Each word in the data below should be copied exactly; the images should not.

(Raw data Opens)

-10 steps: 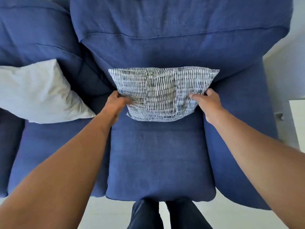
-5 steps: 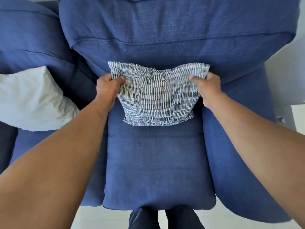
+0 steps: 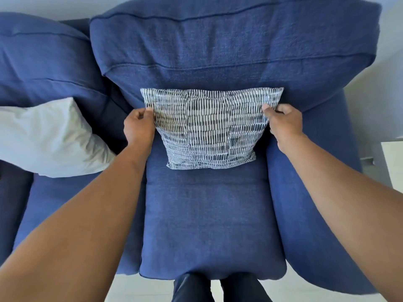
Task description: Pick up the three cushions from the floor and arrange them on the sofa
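Observation:
A patterned blue-and-white cushion (image 3: 209,129) stands on the blue sofa's right seat (image 3: 209,219), leaning against the back cushion (image 3: 229,46). My left hand (image 3: 138,127) pinches its left edge near the top corner. My right hand (image 3: 283,123) grips its right edge just below the top right corner. A plain white cushion (image 3: 48,138) lies on the sofa seat to the left, partly cut off by the frame's edge. No third cushion is in view.
The sofa's padded right armrest (image 3: 311,203) runs down the right side. A pale floor (image 3: 141,288) shows at the bottom, with my dark trouser legs (image 3: 218,288). A white piece of furniture (image 3: 392,162) stands at the far right.
Both hands slid up from the cushion's lower sides to its upper corners. The bunched top edge has been pulled out flat and wide. The view has dropped, showing more of the sofa's back.

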Tool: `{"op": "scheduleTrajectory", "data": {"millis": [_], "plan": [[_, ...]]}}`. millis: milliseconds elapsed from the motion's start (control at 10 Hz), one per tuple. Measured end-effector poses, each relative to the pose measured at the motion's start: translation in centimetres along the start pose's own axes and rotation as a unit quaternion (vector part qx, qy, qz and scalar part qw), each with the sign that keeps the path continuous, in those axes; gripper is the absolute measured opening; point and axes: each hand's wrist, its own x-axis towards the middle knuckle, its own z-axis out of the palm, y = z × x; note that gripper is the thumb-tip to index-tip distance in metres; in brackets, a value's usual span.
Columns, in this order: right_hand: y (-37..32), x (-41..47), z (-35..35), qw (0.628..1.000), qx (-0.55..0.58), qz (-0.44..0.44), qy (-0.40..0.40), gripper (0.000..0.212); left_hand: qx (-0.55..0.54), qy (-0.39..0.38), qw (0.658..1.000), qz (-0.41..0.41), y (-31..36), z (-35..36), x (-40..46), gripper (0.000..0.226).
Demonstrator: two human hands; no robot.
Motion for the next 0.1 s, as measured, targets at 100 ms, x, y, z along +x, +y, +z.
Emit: {"op": "scheduleTrajectory", "data": {"millis": [100], "plan": [[0.86,-2.82,-1.88,1.000,-0.021,0.010,0.010,0.038,0.043,0.001,0.999,-0.004,-2.68,-2.29,-3.93,0.013]]}}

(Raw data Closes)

## Written response
-10 steps: 
-5 steps: 
+0 steps: 
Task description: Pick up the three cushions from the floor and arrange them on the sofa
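Observation:
A patterned blue-and-white cushion (image 3: 209,129) stands on the blue sofa's right seat (image 3: 209,219), leaning against the back cushion (image 3: 229,46). My left hand (image 3: 138,127) pinches its left edge near the top corner. My right hand (image 3: 283,123) grips its right edge just below the top right corner. A plain white cushion (image 3: 48,138) lies on the sofa seat to the left, partly cut off by the frame's edge. No third cushion is in view.
The sofa's padded right armrest (image 3: 311,203) runs down the right side. A pale floor (image 3: 141,288) shows at the bottom, with my dark trouser legs (image 3: 218,288). A white piece of furniture (image 3: 392,162) stands at the far right.
Both hands slid up from the cushion's lower sides to its upper corners. The bunched top edge has been pulled out flat and wide. The view has dropped, showing more of the sofa's back.
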
Tool: `{"op": "scheduleTrajectory", "data": {"millis": [_], "plan": [[_, ...]]}}`. millis: milliseconds elapsed from the motion's start (control at 10 Hz), one per tuple. Measured end-effector poses, each relative to the pose measured at the motion's start: translation in centimetres along the start pose's own axes and rotation as a unit quaternion (vector part qx, qy, qz and scalar part qw), each with the sign that keeps the path continuous, in those axes; gripper is the absolute measured opening; point and axes: each hand's wrist, its own x-axis towards the middle knuckle, its own z-axis out of the palm, y = z × x; note that gripper is the thumb-tip to index-tip distance in metres; in brackets, a value's usual span.
Columns, in this order: right_hand: y (-37..32), x (-41..47), z (-35..35), qw (0.628..1.000), qx (-0.55..0.58), qz (-0.44..0.44), qy (-0.40..0.40), gripper (0.000..0.212); left_hand: qx (-0.55..0.54), qy (-0.39..0.38), qw (0.658..1.000), qz (-0.41..0.41), y (-31..36), z (-35..36), x (-40..46), gripper (0.000..0.226).
Demonstrator: two human hands; no robot.
Motion for the next 0.1 s, as measured, targets at 100 ms, x, y, z along +x, +y, +z.
Emit: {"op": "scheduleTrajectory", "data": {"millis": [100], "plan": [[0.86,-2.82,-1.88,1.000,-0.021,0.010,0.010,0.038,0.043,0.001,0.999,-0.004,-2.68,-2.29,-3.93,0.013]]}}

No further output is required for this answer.